What the task requires:
Where does the string "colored" appear in the listing below? Copy every line where it does.

Input:
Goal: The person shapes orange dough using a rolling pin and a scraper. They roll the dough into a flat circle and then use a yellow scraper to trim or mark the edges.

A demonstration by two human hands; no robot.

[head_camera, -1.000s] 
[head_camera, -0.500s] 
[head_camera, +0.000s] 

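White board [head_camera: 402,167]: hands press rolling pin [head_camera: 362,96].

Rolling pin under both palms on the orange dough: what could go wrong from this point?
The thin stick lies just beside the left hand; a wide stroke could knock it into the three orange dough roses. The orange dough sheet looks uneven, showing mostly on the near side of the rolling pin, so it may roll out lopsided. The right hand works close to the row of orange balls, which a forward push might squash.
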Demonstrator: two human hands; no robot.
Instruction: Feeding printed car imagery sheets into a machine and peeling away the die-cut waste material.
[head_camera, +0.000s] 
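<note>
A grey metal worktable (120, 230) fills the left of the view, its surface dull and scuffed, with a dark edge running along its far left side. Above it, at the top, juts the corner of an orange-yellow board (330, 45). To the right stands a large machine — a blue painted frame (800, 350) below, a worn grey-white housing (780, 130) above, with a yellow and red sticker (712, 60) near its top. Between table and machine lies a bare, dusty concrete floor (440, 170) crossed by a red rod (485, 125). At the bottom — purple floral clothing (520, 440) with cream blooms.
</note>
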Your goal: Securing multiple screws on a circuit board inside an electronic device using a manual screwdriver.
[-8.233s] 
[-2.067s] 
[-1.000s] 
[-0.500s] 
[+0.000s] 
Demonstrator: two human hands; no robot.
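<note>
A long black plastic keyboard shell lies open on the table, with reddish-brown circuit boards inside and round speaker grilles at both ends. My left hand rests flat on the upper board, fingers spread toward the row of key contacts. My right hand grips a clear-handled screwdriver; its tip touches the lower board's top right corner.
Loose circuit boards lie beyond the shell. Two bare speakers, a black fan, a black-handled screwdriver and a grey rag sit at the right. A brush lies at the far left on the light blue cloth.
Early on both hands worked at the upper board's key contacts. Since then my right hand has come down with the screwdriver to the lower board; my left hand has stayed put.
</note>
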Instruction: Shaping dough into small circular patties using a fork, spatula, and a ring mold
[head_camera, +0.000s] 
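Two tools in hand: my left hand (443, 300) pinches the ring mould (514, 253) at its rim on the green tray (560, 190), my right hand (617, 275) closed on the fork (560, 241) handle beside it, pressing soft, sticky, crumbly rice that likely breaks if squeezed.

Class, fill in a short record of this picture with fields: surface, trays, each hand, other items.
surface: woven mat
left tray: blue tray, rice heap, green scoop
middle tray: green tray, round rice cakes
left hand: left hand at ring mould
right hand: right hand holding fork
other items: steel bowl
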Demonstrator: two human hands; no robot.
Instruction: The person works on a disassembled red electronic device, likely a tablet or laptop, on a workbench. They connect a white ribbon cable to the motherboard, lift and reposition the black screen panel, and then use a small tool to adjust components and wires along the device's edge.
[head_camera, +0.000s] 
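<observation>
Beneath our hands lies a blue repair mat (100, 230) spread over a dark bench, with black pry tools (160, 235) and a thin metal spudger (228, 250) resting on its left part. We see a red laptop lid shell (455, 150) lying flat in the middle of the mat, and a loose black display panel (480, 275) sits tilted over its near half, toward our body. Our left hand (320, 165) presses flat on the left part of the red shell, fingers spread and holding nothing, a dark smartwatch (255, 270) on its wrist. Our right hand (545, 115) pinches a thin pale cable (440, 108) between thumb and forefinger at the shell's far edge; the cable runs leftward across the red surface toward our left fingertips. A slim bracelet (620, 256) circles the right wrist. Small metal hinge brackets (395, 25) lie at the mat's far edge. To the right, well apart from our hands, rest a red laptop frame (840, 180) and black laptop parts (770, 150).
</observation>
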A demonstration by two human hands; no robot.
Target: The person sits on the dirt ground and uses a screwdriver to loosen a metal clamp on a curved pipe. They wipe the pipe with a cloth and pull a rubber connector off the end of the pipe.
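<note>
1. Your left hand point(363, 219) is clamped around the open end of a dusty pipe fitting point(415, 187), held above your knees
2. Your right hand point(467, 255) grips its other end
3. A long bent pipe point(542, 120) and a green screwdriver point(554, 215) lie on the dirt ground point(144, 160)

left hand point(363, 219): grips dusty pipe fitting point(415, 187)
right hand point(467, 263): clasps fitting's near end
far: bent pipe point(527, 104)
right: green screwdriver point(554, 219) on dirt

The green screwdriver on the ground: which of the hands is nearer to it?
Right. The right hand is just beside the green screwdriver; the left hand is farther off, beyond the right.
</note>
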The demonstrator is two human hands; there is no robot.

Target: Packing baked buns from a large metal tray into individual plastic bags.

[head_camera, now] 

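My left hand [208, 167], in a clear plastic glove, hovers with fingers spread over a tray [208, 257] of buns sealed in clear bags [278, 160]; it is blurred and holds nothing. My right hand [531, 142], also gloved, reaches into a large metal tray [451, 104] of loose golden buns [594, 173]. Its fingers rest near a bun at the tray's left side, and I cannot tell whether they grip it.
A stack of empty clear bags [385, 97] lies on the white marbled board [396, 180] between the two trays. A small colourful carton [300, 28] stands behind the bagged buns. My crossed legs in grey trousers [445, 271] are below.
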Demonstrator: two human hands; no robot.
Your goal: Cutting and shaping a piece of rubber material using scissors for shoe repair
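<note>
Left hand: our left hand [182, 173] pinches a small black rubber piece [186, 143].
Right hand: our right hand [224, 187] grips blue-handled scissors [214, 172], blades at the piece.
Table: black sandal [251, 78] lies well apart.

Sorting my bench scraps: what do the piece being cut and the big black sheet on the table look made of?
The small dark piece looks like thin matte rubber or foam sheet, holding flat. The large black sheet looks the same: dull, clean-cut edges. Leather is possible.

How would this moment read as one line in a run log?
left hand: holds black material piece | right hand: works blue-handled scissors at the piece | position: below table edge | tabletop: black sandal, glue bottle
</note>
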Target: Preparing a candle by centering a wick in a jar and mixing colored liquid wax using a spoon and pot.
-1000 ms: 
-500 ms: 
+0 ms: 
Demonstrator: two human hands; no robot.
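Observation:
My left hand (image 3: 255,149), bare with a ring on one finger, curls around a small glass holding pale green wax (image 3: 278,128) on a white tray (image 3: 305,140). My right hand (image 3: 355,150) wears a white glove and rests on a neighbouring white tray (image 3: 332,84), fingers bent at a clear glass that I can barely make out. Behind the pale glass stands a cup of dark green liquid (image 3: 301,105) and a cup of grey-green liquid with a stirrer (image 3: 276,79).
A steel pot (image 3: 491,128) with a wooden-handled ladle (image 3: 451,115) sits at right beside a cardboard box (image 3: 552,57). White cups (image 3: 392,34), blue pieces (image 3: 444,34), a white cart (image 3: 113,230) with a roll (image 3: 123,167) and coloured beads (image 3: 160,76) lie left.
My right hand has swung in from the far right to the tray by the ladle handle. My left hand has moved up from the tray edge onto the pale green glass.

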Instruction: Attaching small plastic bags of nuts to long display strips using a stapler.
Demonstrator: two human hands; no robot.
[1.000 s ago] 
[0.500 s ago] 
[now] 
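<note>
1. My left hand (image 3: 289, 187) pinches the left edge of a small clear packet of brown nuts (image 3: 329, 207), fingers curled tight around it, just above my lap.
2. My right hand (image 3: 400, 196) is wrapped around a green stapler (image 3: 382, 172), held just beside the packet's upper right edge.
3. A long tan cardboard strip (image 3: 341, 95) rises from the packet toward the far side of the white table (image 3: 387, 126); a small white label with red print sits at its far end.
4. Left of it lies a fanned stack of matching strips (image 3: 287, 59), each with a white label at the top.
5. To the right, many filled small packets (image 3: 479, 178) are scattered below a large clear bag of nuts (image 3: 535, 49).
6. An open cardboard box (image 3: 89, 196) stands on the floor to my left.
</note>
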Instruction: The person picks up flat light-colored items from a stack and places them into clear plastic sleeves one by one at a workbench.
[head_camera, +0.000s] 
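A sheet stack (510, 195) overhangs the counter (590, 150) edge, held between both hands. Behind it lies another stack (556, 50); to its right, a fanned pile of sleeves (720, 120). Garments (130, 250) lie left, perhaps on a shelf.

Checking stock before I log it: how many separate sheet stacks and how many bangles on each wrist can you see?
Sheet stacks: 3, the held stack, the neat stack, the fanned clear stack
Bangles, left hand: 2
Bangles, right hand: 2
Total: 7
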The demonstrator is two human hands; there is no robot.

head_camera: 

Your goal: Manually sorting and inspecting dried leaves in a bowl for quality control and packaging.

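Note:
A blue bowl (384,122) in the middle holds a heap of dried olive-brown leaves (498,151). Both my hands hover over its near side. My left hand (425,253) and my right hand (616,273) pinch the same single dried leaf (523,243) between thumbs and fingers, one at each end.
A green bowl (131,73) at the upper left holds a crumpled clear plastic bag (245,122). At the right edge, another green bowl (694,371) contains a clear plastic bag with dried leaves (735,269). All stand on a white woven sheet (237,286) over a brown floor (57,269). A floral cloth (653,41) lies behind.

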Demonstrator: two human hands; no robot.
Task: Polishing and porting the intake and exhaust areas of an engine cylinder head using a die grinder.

Output of the task:
Target: Preparing a candle by centering a wick in a jar and mixing colored liquid wax using a spoon and pot.
Instruction: The person picks up flat light-colored items from a stack and places them into clear plastic sleeves one by one at a workbench.

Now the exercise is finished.